Why do I have the error: Given groups=1, weight of size [8, 1024, 1, 1], expected input[8, 304, 9, 40] to have 1024 channels, but got 304 channels

I am working with yolostereo3d for stereo3d object detection (solely stereo camera, no velydone)on kitti dataset with edgeNext as the backbone instead of resNet.

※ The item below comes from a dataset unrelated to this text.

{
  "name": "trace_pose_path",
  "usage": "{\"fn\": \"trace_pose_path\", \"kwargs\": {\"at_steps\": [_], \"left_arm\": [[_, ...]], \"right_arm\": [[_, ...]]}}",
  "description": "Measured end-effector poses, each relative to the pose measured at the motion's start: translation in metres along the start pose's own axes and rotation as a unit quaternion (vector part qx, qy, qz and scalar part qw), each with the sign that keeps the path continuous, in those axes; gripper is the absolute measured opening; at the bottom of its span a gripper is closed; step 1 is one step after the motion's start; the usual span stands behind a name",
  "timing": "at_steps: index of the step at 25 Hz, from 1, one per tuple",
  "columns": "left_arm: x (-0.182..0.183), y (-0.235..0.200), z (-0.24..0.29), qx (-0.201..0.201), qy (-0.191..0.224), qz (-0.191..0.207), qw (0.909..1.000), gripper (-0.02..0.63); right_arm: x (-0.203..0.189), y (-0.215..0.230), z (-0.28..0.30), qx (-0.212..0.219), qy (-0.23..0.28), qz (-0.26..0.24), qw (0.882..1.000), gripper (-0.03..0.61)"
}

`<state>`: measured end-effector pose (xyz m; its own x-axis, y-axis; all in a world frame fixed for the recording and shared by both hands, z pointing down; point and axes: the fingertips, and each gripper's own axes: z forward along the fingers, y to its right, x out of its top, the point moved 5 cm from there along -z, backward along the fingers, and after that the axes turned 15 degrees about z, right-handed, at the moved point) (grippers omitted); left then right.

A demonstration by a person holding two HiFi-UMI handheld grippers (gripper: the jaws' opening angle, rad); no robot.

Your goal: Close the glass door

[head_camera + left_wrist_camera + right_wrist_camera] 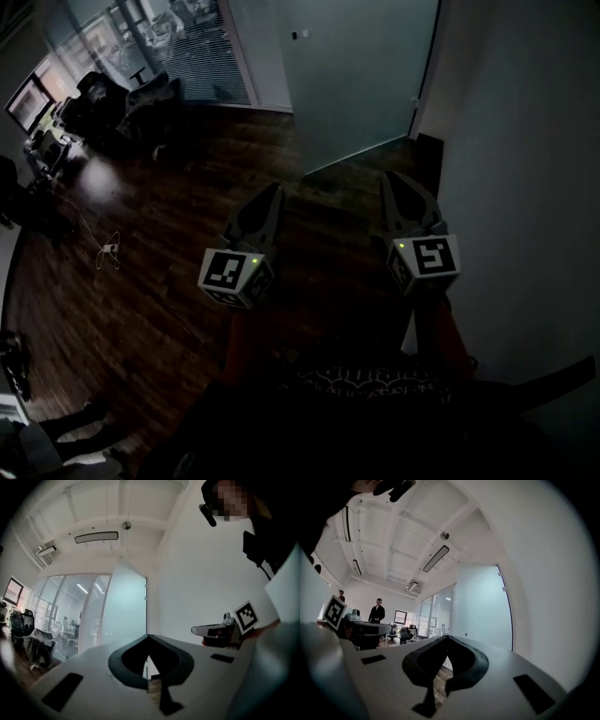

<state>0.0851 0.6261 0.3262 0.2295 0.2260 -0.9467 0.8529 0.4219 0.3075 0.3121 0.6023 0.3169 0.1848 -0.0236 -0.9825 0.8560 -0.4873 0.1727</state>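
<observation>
Approach step: glass door (361, 75) ajar at upper centre, well ahead of left gripper (272, 192) and right gripper (392, 180), both with jaws closed on nothing; next move probably means reaching its edge to push.

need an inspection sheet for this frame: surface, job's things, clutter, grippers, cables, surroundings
Surface: dark glossy wooden plank floor.
Job's things: tall frosted glass door stands open, angled out beside the plain white wall; nothing touches it.
Clutter: black office chairs and a lit desk monitor at far left, away from the door.
Grippers: left hand-held gripper and right hand-held gripper both held level, jaws together, empty, short of the door.
Cables: loose pale cable lying on the floor at left.
Surroundings: glass partition with blinds; a person in dark clothes standing far off.
</observation>
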Motion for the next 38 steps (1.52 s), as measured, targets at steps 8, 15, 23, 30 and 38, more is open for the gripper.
{"fn": "trace_pose_path", "kwargs": {"at_steps": [8,15,23,30,38], "left_arm": [[0.021,0.014,0.028,0.001,-0.002,-0.009,1.0000,0.002],[0.021,0.021,0.032,-0.009,-0.007,0.001,0.9999,0.002],[0.031,0.023,0.030,0.000,-0.004,-0.002,1.0000,0.002],[0.029,0.020,0.027,0.003,-0.007,0.001,1.0000,0.002],[0.012,-0.013,0.015,0.034,-0.011,0.012,0.9993,0.002]], "right_arm": [[0.023,0.028,-0.004,-0.005,0.006,0.011,1.000,0.003],[0.025,0.036,-0.010,-0.011,0.008,0.017,1.000,0.003],[0.033,0.031,-0.008,0.010,0.010,0.015,1.000,0.003],[0.035,0.024,-0.002,0.016,0.005,0.011,1.000,0.003],[0.018,0.009,0.032,0.032,0.009,0.005,0.999,0.003]]}}
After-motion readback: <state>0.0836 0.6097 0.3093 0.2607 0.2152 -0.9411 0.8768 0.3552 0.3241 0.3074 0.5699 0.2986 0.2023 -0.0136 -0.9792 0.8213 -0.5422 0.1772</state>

Before changing the backbone from resNet to edgeNext with the same kitti dataset, everything was working fine. However, I started having the below error afterwards:

RuntimeError: Given groups=1, weight of size [8, 1024, 1, 1], expected input[8, 304, 9, 40] to have 1024 channels, but got 304 channels instead

Here is how I changed the backbone:

class YoloStereo3DCore(nn.Module):
    """
        Inference Structure of YoloStereo3D
        Similar to YoloMono3D,
        Left and Right image are fed into the backbone in batch. So they will affect each other with BatchNorm2d.
    """
    def __init__(self, backbone_arguments):
        f = open("/home/zakaseb/Thesis/YoloStereo3D/Stereo3D/Sequence.txt", "a")
        f.write("yolosterero3dCore_init \n")
        f.close()
        super(YoloStereo3DCore, self).__init__()
        self.backbone =edgenext_small(**backbone_arguments) # Resnet, change backbone from here

        base_features = 256 #if backbone_arguments['depth'] > 34 else 64 # meaning which depth of resnet
        self.neck = StereoMerging(base_features) #stereomerging outputs features and depth output.

Here is the edgenext_small()

@BACKBONE_DICT.register_module
def edgenext_small(pretrained=False, **kwargs):
    FPS @ BS=1: 93.84 & @ BS=256: 1785.92 for MobileViT_S
    model = EdgeNeXt(depths=[3, 3, 9, 3], dims=[48, 96, 160, 304], expan_ratio=4,
                     global_block=[0, 1, 1, 1],
                     global_block_type=['None', 'SDTA', 'SDTA', 'SDTA'],
                     use_pos_embd_xca=[False, True, False, False],
                     kernel_sizes=[3, 5, 7, 9],
                     d2_scales=[2, 2, 3, 4],
                     classifier_dropout=0.0)

    return model

It looks like you are specifying some kind of feature dimension for the downsampling layers of EdgeNeXt in the dims parameter, and this creates a mismatch if the layers downstream of the backbone expect a different feature dimension (e.g., 1024). Perhaps you could simply change the value of 304 to 1024 here, though I’m not sure if that has other implications for the efficiency of the model architecture.

Thanks. I’ve done that and I’ve found myself in another masking-related error. So I backtracked thinking those errors were related. But I doubt they are. Thanks anyway!